Work instructions
Give back, word for word, the lines in the listing below from the one holding "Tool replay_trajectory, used" down to the one holding "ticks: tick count", both ends included.

Collected data
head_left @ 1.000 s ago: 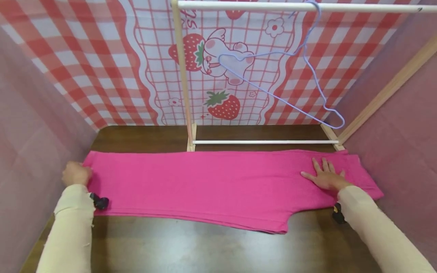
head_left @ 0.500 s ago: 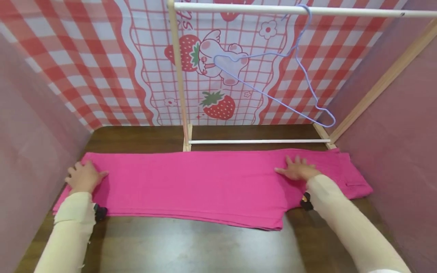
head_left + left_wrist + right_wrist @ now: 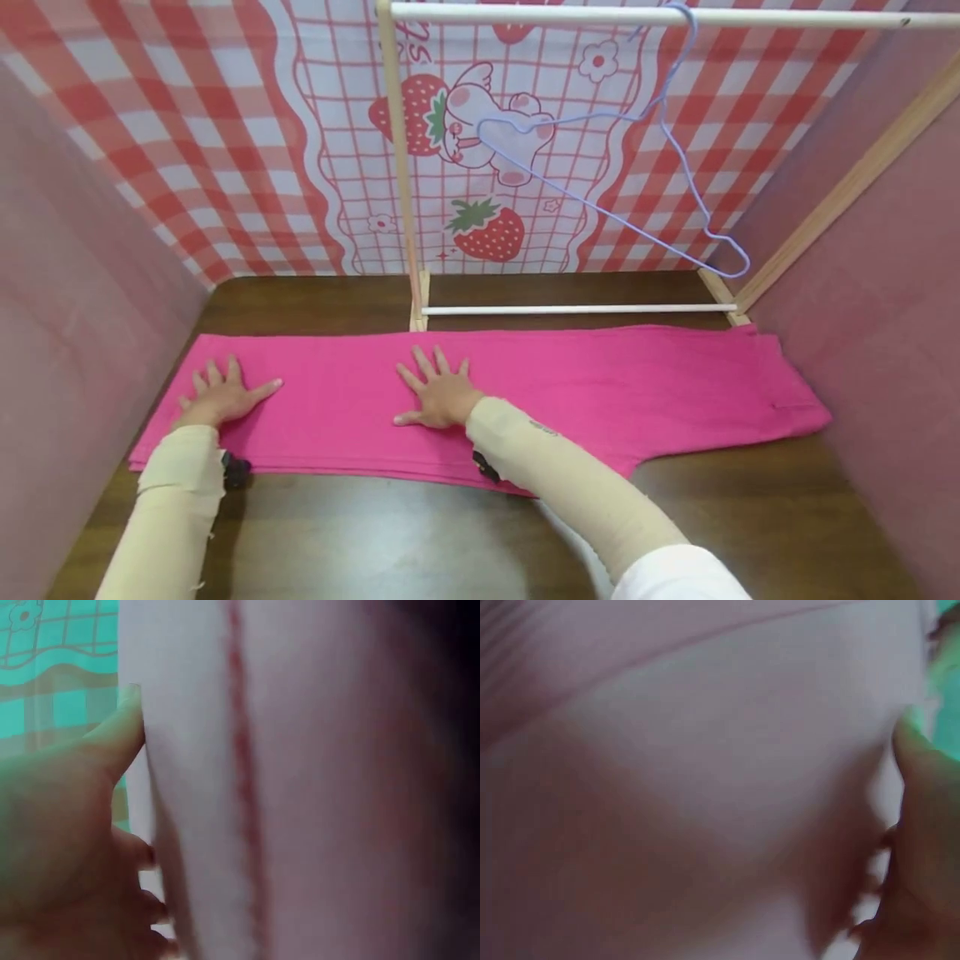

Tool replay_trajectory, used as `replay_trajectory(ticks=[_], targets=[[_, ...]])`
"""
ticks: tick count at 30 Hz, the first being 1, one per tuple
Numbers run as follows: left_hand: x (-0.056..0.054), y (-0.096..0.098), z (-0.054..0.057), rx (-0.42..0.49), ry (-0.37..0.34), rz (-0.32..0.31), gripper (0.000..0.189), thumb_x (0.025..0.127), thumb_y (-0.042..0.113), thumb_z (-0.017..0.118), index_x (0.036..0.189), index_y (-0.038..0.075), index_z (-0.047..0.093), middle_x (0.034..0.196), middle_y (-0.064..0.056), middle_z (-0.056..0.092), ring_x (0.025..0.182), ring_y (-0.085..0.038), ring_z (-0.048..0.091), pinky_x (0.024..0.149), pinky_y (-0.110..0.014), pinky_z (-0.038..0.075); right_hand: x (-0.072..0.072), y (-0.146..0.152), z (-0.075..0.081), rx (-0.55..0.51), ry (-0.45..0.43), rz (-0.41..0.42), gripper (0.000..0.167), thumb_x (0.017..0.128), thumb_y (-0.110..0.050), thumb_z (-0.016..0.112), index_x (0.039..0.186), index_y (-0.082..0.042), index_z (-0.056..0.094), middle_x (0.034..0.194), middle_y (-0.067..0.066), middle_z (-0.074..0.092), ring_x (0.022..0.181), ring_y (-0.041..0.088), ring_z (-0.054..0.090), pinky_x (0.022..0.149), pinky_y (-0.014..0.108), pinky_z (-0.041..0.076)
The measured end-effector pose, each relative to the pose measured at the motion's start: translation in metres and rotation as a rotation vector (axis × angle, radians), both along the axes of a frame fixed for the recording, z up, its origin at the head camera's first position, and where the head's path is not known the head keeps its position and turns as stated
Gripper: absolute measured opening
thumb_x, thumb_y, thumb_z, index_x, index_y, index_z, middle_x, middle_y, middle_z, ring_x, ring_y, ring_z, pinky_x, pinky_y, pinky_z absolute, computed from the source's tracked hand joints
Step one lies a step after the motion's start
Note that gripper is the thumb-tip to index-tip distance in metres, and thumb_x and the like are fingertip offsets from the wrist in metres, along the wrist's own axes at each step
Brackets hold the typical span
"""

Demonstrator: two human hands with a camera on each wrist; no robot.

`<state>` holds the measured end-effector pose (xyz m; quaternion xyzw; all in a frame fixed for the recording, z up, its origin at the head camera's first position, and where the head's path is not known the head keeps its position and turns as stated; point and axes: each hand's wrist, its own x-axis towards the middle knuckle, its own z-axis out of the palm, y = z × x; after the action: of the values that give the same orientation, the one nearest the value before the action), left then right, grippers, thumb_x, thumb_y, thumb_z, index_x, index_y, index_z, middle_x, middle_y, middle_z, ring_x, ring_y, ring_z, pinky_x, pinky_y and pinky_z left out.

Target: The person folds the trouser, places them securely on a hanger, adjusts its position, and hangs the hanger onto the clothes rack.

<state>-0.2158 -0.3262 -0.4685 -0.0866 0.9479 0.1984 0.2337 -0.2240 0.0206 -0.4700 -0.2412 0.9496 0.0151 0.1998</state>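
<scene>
Bright pink trousers (image 3: 570, 383), folded lengthwise with one leg over the other, lie flat across the wooden table, waist end to the right. My left hand (image 3: 219, 398) rests on the leg end at the left with its fingers spread. Near the middle of the legs my right hand (image 3: 441, 396) lies on the cloth, fingers also spread wide. In the left wrist view the left hand (image 3: 75, 802) touches the cloth, which looks pale there. The right wrist view shows the right hand (image 3: 922, 855) against the same cloth, with a fold line crossing the top.
Behind the trousers stands a wooden garment rack with a white top rail (image 3: 525, 13) and a low white bar (image 3: 577, 309). A lilac wire hanger (image 3: 615, 218) hangs from the top rail. Pink walls rise at both sides; a red-and-white checked cloth (image 3: 247, 142) covers the back.
My right hand has slid left from the waist end to the middle of the legs. The left hand has let go of the leg hem and moved right onto the cloth, fingers spread.
</scene>
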Motion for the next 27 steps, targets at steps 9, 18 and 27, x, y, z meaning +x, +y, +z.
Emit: replay_trajectory(ticks=[9,18,27], targets=[[-0.01,0.0,0.01,-0.03,-0.115,-0.062,0.118,0.091,0.067,0.046,0.14,-0.02,-0.018,0.137,-0.051,-0.028,0.127,-0.071,-0.023,0.104,-0.081,0.002,0.009,0.148,0.0,0.041,-0.081,-0.209,0.093,0.089,-0.077,0.033,0.157,-0.026,-0.005,0.162,0.012,-0.018,0.15,0.039,-0.011,0.11,0.076,-0.002],[-0.008,-0.008,0.019,-0.019,-0.102,-0.03,0.119,0.09,0.066,0.048,0.14,-0.019,-0.019,0.137,-0.05,-0.029,0.129,-0.069,-0.023,0.106,-0.08,0.002,0.042,0.321,-0.008,-0.112,0.046,-0.394,0.094,0.093,-0.069,0.04,0.156,-0.007,0.006,0.159,0.03,-0.003,0.144,0.054,-0.002,0.107,0.078,0.0],[0.001,0.002,0.019,-0.06,-0.099,0.03,0.128,0.082,0.075,0.052,0.144,-0.014,-0.015,0.141,-0.052,-0.018,0.133,-0.066,-0.012,0.103,-0.081,0.013,0.08,0.403,-0.011,-0.166,0.082,-0.541,0.096,0.095,-0.065,0.037,0.153,0.004,0.002,0.151,0.042,-0.002,0.138,0.062,-0.005,0.105,0.078,0.002]])
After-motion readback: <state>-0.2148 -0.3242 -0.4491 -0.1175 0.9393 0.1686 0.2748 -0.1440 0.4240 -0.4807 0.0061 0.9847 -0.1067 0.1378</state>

Your solution
Tool replay_trajectory, used as `replay_trajectory(ticks=[_], targets=[[_, ...]])`
"""
ticks: tick count at 30 Hz, the first being 1, one per tuple

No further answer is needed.